_Activity_:
Word for word, copy all the data and drop the pictures.

==== Information shown

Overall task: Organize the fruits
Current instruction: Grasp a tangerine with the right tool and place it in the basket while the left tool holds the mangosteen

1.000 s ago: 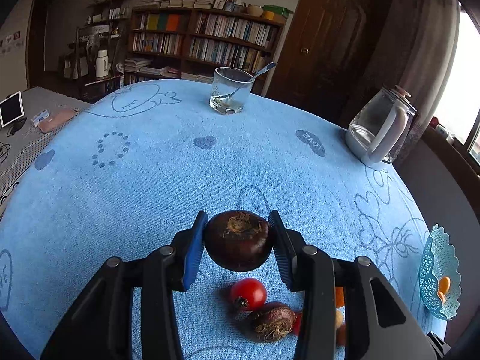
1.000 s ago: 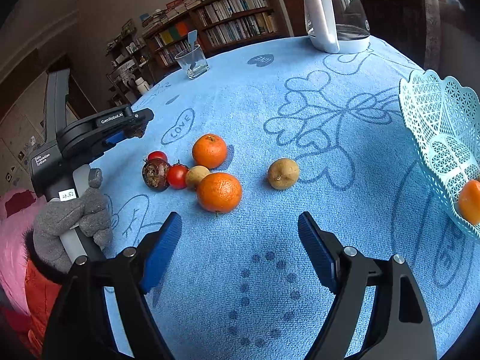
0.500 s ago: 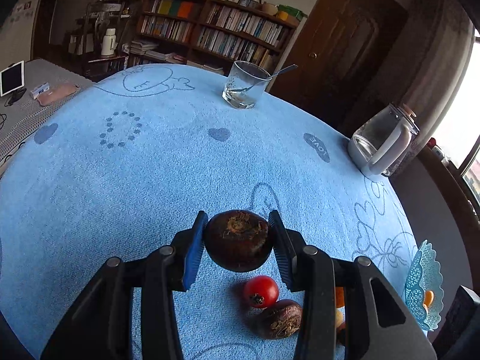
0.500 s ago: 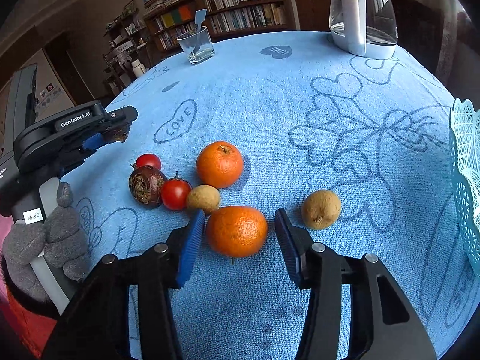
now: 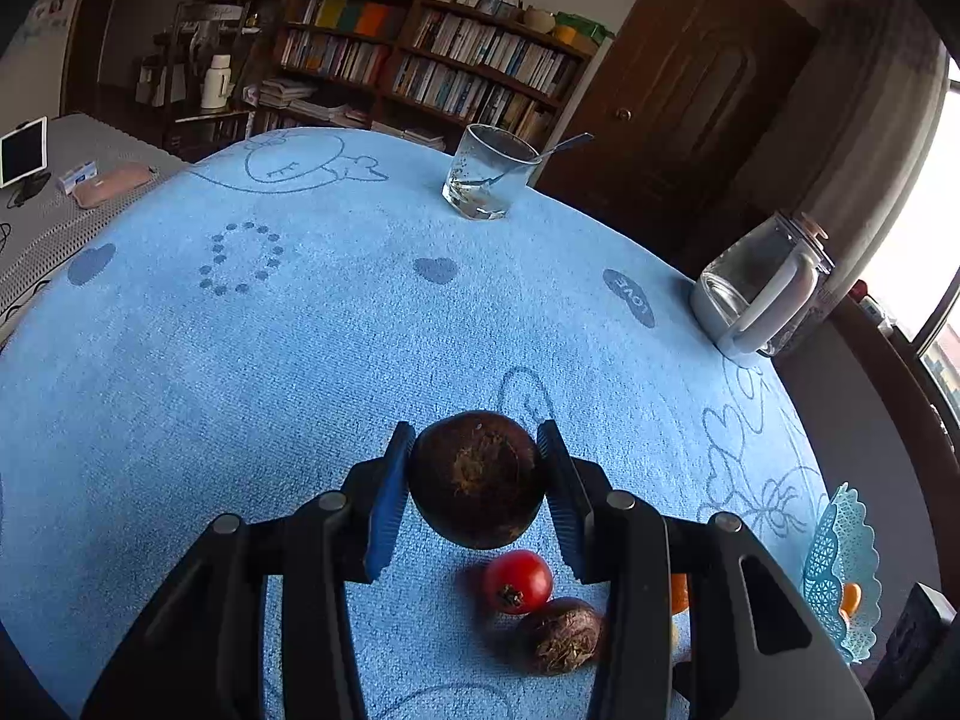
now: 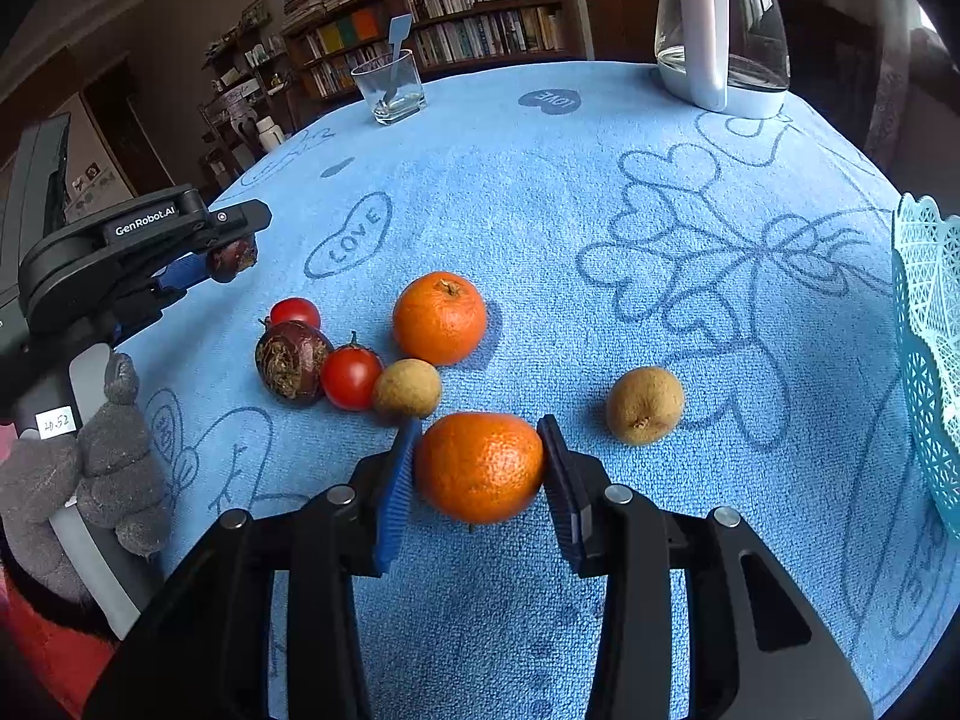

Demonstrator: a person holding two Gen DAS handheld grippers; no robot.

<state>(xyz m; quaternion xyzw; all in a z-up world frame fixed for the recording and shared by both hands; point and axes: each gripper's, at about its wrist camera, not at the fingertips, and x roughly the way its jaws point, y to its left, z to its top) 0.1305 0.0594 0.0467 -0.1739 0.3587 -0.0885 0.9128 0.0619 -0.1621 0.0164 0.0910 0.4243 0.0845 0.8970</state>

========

_Solution_:
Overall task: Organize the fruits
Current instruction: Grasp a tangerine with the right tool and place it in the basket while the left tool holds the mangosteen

1.000 s ago: 
1.000 s ago: 
0.500 s ago: 
0.500 s ago: 
now: 
now: 

Demonstrator: a person holding two Gen DAS handheld grippers; no robot.

<state>(xyz m; quaternion xyzw; all in a z-up world frame fixed for the recording and shared by both hands; point and axes: each gripper's, at about its wrist camera, not at the fingertips, and x roughly the way its jaws point, y to its left, z to its top) 0.1305 0.0594 0.0467 -0.1739 0.3587 -0.0885 0.9128 0.0619 -0.1621 0.0164 0.0910 0.4243 0.0845 0.8970</state>

No other output belongs to this answer.